Things were no better at Mandalika, either, as Vinales ended the race outside the points in 16th.
But with unexpected rain arriving for that particular race and somewhat skewing the results, Vinales ended the day absolutely delighted with what he had achieved – just not in the day’s main event but in the morning warm-up session.
“Even though the result is certainly not the one we wanted, it was a positive weekend,” he said. “It was perhaps the most important day of growth for me since joining Aprilia because we found a really good setting that I was able to go fast with in the warm-up session and that I was comfortable with even in wet conditions.
“It was a survival race at the beginning.

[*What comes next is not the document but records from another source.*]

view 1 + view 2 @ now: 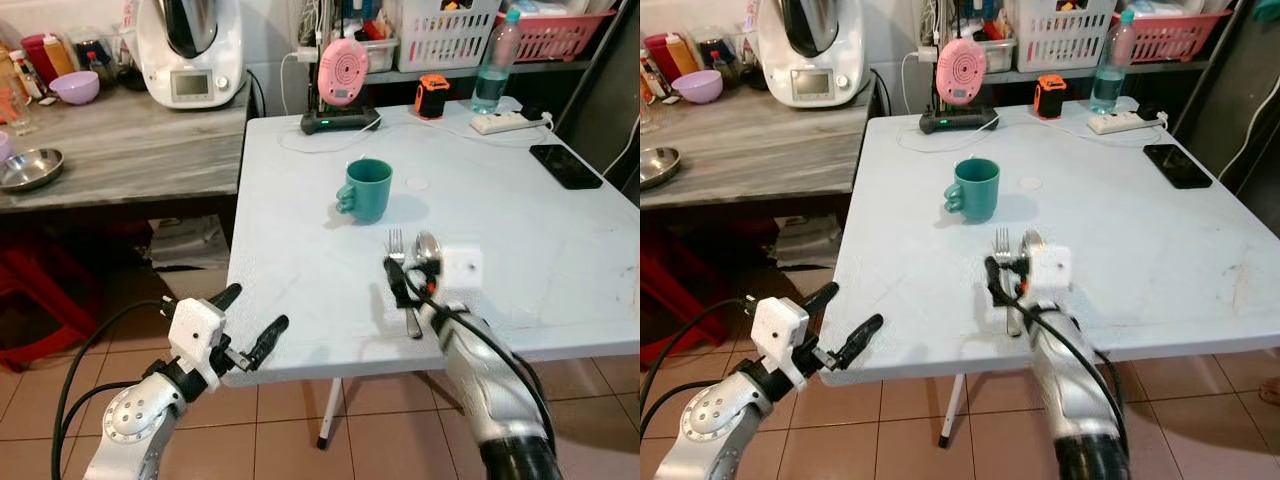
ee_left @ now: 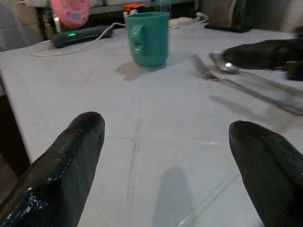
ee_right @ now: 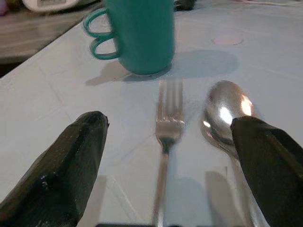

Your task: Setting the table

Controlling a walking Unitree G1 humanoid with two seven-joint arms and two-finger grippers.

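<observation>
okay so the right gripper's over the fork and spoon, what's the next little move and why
Probably lift the right gripper straight up and back. Its fingers stand open astride the fork, one over the spoon, and both pieces already lie flat side by side before the green mug, so they look placed.

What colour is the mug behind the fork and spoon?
Teal green, plain. The mug shows best in the right wrist view, just beyond the fork.
</observation>
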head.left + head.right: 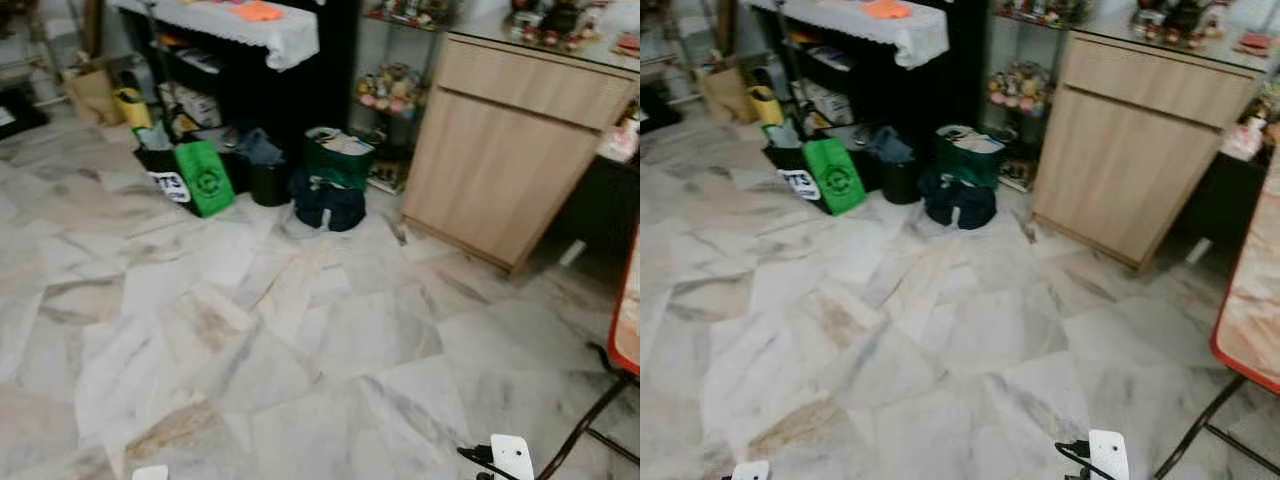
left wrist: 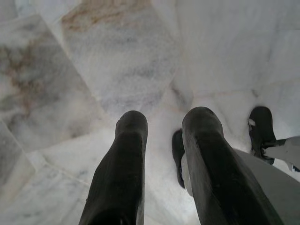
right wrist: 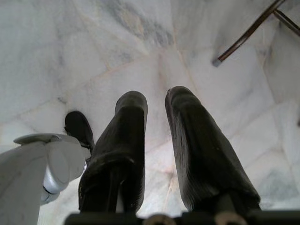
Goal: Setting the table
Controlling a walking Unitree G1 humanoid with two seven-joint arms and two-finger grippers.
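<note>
A table (image 1: 1244,318) with a marbled top and a red rim juts in at the right edge, standing on thin dark legs (image 1: 1200,432). No tableware can be seen. Both arms hang down over the pale marble floor (image 1: 300,340). My left gripper (image 2: 164,123) points at the floor, open, with nothing between its black fingers. My right gripper (image 3: 156,102) also hangs over the floor, open by a narrow gap and empty, with a table leg (image 3: 243,37) a short way beyond it.
A light wooden cabinet (image 1: 510,160) stands at the back right. Along the back wall a black shelf with a white cloth (image 1: 250,25) has bags on the floor before it: a green bag (image 1: 205,178) and a dark blue bag (image 1: 328,202).
</note>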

You couldn’t see the bike in front, so it was very hard. I lost 15 seconds in four laps, so it was pretty tough. But at the end of the race, I had a good rhythm, good laptimes.
“I’m happy with the work we did here. We are taking a step closer to the best with every round. We feel that if we qualify in the front, we can be in the front, and I can’t wait to get to Argentina to continue this positive trend.”
It might not quite have been the start to the year Vinales was expecting, but it’s worth remembering that the act of jumping from one manufacturer to another and winning with ease – a feat so far only really accomplished in the modern era by Valentino Rossi, Casey Stoner and Vinales himself with his previous Suzuki to Yamaha move – is the exception rather than the rule.
Other big names, the likes of Jorge Lorenzo and Pol Espargaro, have learned of late just how difficult it can be to adapt yourself to a whole new bike. And given the fact that he left Yamaha for a machine with somewhat similar characteristics to the Aprilia, it should be the Lorenzo story that gives Vinales the most hope for the future.
Three-time premier class champion Lorenzo took almost a year and a half to finally figured out how to go fast on a Ducati – and needed extensive work from the manufacturer to get to that point, too, as he cried out for ergonomic adjustments to the Desmosedici to make him more comfortable and give him the feeling he required.
That’s a lesson that’s been heeded since by every manufacturer on the grid, and Vinales will have much less of a struggle internally to transform the Aprilia – something already witnessed in the dramatic repackaging of the bike that happened over winter to make a smaller, lighter and more nimble machine.
Vinales sounds like he has very much found a base setting on the bike to build on – something we’ll find out for certain at this weekend’s Argentina race – so there’s still plenty of time for him to find his feet and get back to winning ways before he should be written off.